══ Excerpted records ══

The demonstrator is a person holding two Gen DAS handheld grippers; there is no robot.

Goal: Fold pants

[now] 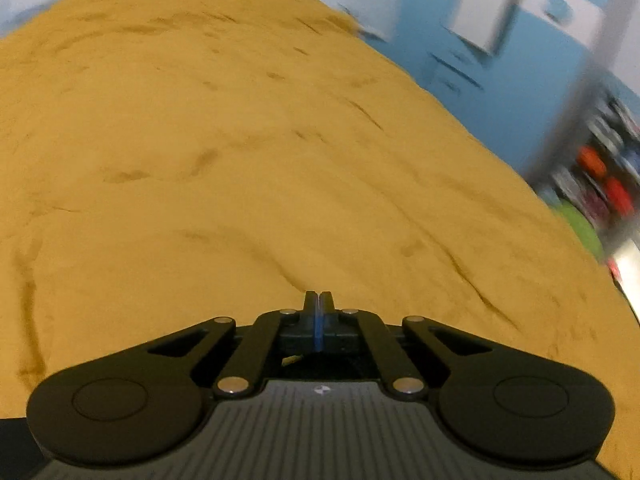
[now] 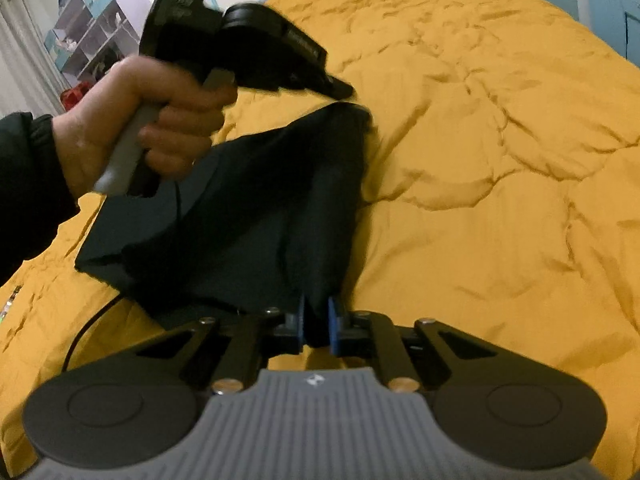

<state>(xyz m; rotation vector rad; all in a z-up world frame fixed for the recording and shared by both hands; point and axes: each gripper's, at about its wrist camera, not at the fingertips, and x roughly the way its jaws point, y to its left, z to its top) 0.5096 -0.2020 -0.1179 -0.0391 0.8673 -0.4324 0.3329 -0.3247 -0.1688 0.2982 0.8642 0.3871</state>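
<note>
Dark navy pants [image 2: 240, 208] lie partly lifted over a mustard-yellow bedspread [image 2: 480, 160]. My right gripper [image 2: 317, 320] is shut on their near edge, with dark cloth pinched between its blue pads. A person's hand [image 2: 152, 120] holds my left gripper [image 2: 346, 92] at the pants' far corner, which rises in a peak to its tip. In the left wrist view that gripper [image 1: 318, 300] is shut, tips together. No cloth shows there, only the bedspread [image 1: 240, 140] ahead.
A thin black cable [image 2: 80, 336] runs over the bed at the left. White shelving [image 2: 88, 28] stands beyond the bed's far left. A blue wall with white furniture [image 1: 500, 80] and blurred colourful items [image 1: 600, 176] lie past the bed's right edge.
</note>
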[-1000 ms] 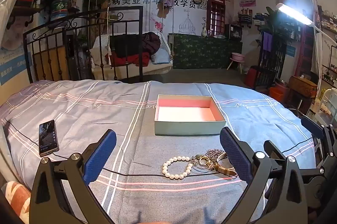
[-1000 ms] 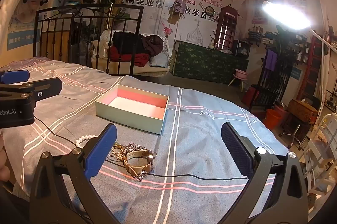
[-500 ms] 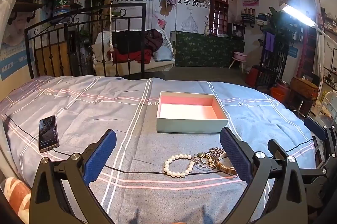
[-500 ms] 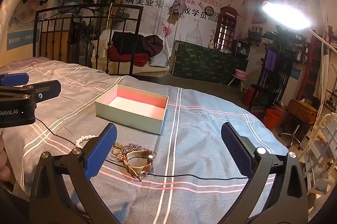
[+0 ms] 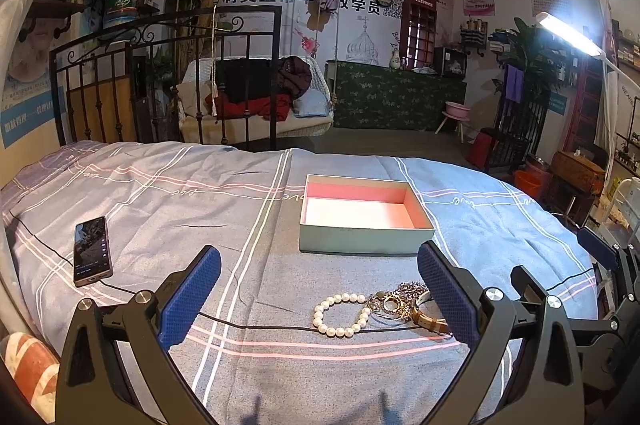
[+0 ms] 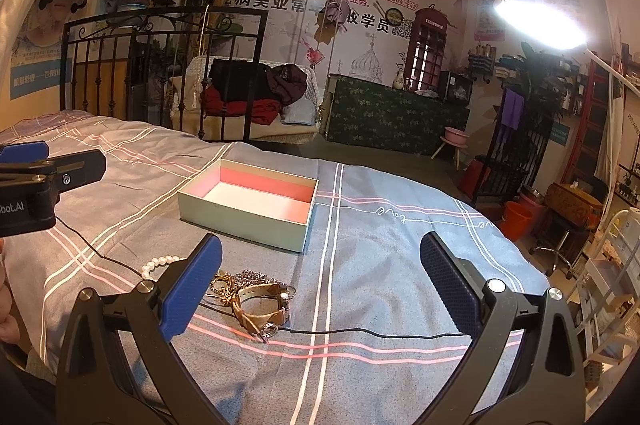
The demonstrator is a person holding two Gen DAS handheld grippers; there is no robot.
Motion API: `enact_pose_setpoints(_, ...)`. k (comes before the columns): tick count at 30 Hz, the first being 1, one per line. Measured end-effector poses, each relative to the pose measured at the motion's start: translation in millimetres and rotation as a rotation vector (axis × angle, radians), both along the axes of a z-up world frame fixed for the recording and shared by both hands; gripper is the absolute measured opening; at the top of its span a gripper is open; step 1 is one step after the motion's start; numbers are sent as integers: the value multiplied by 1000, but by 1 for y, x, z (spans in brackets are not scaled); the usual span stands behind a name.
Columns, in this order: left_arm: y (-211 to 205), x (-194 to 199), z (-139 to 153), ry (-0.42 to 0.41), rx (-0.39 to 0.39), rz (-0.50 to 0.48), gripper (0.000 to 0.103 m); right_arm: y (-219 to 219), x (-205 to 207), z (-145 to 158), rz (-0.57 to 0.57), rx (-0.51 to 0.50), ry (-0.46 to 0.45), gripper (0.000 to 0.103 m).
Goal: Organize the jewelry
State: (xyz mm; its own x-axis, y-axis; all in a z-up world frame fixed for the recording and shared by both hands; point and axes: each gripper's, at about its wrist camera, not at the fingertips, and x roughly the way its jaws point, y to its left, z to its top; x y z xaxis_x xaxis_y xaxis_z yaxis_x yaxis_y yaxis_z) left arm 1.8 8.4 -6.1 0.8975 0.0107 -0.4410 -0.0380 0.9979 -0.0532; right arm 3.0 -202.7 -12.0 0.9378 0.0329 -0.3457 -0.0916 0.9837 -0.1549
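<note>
A pale green box (image 5: 362, 240) with a pink lining sits open and empty on the bed; the right wrist view shows the box (image 6: 240, 221) left of centre. In front of it lies a pile of jewelry: a white pearl bracelet (image 5: 341, 314), tangled chains (image 5: 394, 301) and a tan-strapped watch (image 5: 428, 317). The watch (image 6: 260, 303) and chains (image 6: 250, 278) lie just past my right gripper's left finger. My left gripper (image 5: 320, 295) is open above the bracelet, holding nothing. My right gripper (image 6: 320, 283) is open and empty too.
A phone (image 5: 91, 251) lies on the striped bedcover at the left, with a black cable (image 5: 256, 325) running across the bed under the jewelry. An iron bed rail (image 5: 168, 81) stands behind. A bright lamp (image 6: 538, 21) hangs at the right.
The left gripper has tilted or lifted slightly, so the box and jewelry sit a little lower in its view. The right gripper has barely moved. Both stay open.
</note>
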Motion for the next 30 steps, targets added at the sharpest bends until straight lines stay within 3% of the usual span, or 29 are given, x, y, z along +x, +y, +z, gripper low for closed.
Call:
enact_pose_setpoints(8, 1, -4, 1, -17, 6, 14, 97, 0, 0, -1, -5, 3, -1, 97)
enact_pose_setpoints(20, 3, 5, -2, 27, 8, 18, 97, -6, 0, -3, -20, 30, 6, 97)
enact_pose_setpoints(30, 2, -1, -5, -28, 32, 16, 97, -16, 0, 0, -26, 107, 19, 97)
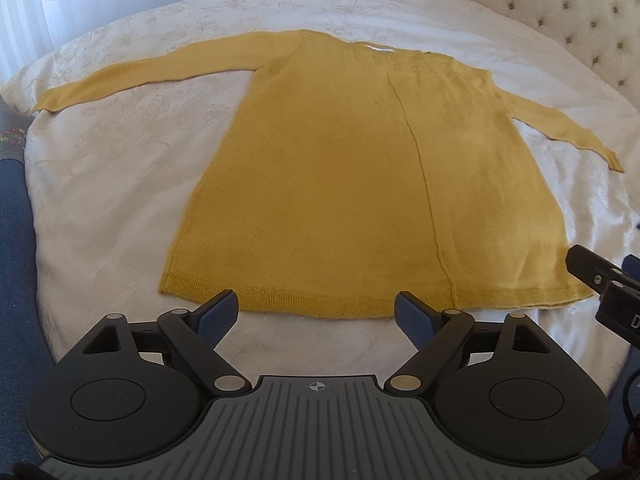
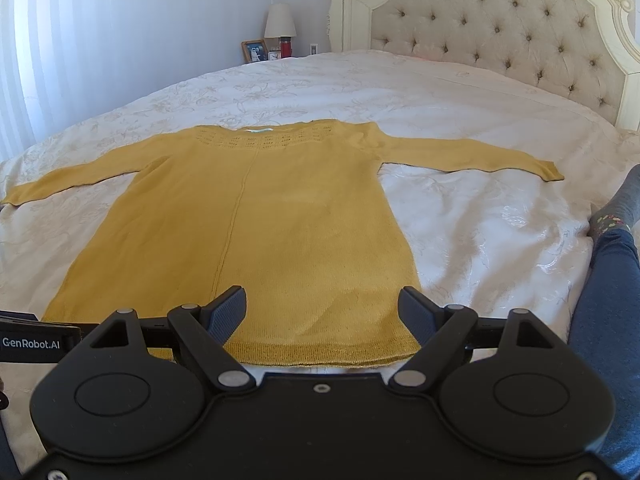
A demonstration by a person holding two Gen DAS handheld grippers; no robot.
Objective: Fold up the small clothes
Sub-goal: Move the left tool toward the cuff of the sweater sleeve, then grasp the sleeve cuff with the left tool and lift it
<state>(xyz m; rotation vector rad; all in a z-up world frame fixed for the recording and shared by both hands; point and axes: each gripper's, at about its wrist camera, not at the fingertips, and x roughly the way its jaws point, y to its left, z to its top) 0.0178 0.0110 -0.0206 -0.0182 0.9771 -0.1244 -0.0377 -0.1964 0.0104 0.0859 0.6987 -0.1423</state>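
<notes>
In the left wrist view, the mustard-yellow knitted long-sleeved sweater (image 1: 340, 184) lay flat on the cream embroidered bedspread (image 1: 120, 152), sleeves spread out to left and right, neckline at the far end and ribbed hem nearest. The left gripper (image 1: 316, 314) hovered just before the hem, its blue-padded fingers (image 1: 218, 314) released and spread wide with nothing between them. At the right edge a black part, probably the other gripper, reached in near the hem's right corner.

In the right wrist view, the same sweater (image 2: 248, 232) stretched away toward the tufted cream headboard (image 2: 500, 36). The right gripper (image 2: 322, 312) hung over the hem's right half, fingers (image 2: 230, 314) released, apart and empty. A leg in blue trousers (image 2: 608, 320) rested on the bed at the right.
</notes>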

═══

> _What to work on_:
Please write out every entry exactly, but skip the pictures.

> _Written solution_:
The demonstrator is a person holding two Gen DAS handheld grippers; there is no robot.

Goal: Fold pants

[now] 
[now] 

<state>(xyz m; rotation vector rad; all in a z-up world frame fixed for the recording and shared by both hands; point and axes: each gripper's, at about its wrist camera, not at the fingertips, and x roughly the way its jaws point, y to its left, z to its top) 0.5096 -0.2020 -0.1179 -0.0391 0.8673 -0.4324 0.3329 -0.3247 -0.1688 0.2982 0.8642 0.3871</state>
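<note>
Dark navy pants [image 2: 240, 208] lie partly lifted over a mustard-yellow bedspread [image 2: 480, 160]. My right gripper [image 2: 317, 320] is shut on their near edge, with dark cloth pinched between its blue pads. A person's hand [image 2: 152, 120] holds my left gripper [image 2: 346, 92] at the pants' far corner, which rises in a peak to its tip. In the left wrist view that gripper [image 1: 318, 300] is shut, tips together. No cloth shows there, only the bedspread [image 1: 240, 140] ahead.
A thin black cable [image 2: 80, 336] runs over the bed at the left. White shelving [image 2: 88, 28] stands beyond the bed's far left. A blue wall with white furniture [image 1: 500, 80] and blurred colourful items [image 1: 600, 176] lie past the bed's right edge.
</note>
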[-1000 ms] 
[-1000 ms] 
[-500 ms] 
[-500 ms] 
[+0 ms] 
[+0 ms] 
The demonstrator is a person holding two Gen DAS handheld grippers; there is no robot.
Motion API: `enact_pose_setpoints(_, ...)`. k (comes before the columns): tick count at 30 Hz, the first being 1, one per line. Measured end-effector poses, each relative to the pose measured at the motion's start: translation in millimetres and rotation as a rotation vector (axis × angle, radians), both along the axes of a z-up world frame fixed for the recording and shared by both hands; gripper is the absolute measured opening; at the top of its span a gripper is open; step 1 is one step after the motion's start; numbers are sent as integers: the value multiplied by 1000, but by 1 for y, x, z (spans in brackets are not scaled); the usual span stands behind a name.
Columns, in this order: left_arm: y (-211 to 205), x (-194 to 199), z (-139 to 153), ry (-0.42 to 0.41), rx (-0.39 to 0.39), rz (-0.50 to 0.48), gripper (0.000 to 0.103 m); right_arm: y (-219 to 219), x (-205 to 207), z (-145 to 158), rz (-0.57 to 0.57), rx (-0.51 to 0.50), ry (-0.46 to 0.45), gripper (0.000 to 0.103 m).
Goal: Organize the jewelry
State: (xyz mm; its own x-axis, y-axis; all in a z-up world frame fixed for the recording and shared by both hands; point and axes: each gripper's, at about its wrist camera, not at the fingertips, and x roughly the way its jaws point, y to its left, z to its top; x y z xaxis_x xaxis_y xaxis_z yaxis_x yaxis_y yaxis_z) left arm 1.8 8.4 -6.1 0.8975 0.0107 -0.4410 -0.0380 0.9979 -0.0532; right arm 3.0 -202.7 -12.0 0.9378 0.0329 -0.3457 -0.0916 0.9837 -0.1549
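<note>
A pale green box (image 5: 362, 240) with a pink lining sits open and empty on the bed; the right wrist view shows the box (image 6: 240, 221) left of centre. In front of it lies a pile of jewelry: a white pearl bracelet (image 5: 341, 314), tangled chains (image 5: 394, 301) and a tan-strapped watch (image 5: 428, 317). The watch (image 6: 260, 303) and chains (image 6: 250, 278) lie just past my right gripper's left finger. My left gripper (image 5: 320, 295) is open above the bracelet, holding nothing. My right gripper (image 6: 320, 283) is open and empty too.
A phone (image 5: 91, 251) lies on the striped bedcover at the left, with a black cable (image 5: 256, 325) running across the bed under the jewelry. An iron bed rail (image 5: 168, 81) stands behind. A bright lamp (image 6: 538, 21) hangs at the right.
The left gripper has tilted or lifted slightly, so the box and jewelry sit a little lower in its view. The right gripper has barely moved. Both stay open.
</note>
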Motion for the next 30 steps, targets added at the sharpest bends until straight lines stay within 3% of the usual span, or 29 are given, x, y, z along +x, +y, +z, gripper low for closed.
Call:
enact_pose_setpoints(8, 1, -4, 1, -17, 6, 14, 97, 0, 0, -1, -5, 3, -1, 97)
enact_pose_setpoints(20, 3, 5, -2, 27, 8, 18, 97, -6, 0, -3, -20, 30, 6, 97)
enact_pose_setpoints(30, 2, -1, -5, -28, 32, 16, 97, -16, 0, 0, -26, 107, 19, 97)
A demonstration by a person holding two Gen DAS handheld grippers; no robot.
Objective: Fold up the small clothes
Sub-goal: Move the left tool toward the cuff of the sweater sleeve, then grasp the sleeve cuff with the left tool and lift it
<state>(xyz m; rotation vector rad; all in a z-up world frame fixed for the recording and shared by both hands; point and axes: each gripper's, at about its wrist camera, not at the fingertips, and x roughly the way its jaws point, y to its left, z to its top) 0.0178 0.0110 -0.0206 -0.0182 0.9771 -0.1244 -0.0377 -0.1964 0.0104 0.0859 0.6987 -0.1423</state>
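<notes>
In the left wrist view, the mustard-yellow knitted long-sleeved sweater (image 1: 340, 184) lay flat on the cream embroidered bedspread (image 1: 120, 152), sleeves spread out to left and right, neckline at the far end and ribbed hem nearest. The left gripper (image 1: 316, 314) hovered just before the hem, its blue-padded fingers (image 1: 218, 314) released and spread wide with nothing between them. At the right edge a black part, probably the other gripper, reached in near the hem's right corner.

In the right wrist view, the same sweater (image 2: 248, 232) stretched away toward the tufted cream headboard (image 2: 500, 36). The right gripper (image 2: 322, 312) hung over the hem's right half, fingers (image 2: 230, 314) released, apart and empty. A leg in blue trousers (image 2: 608, 320) rested on the bed at the right.
</notes>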

This output has been written out in full.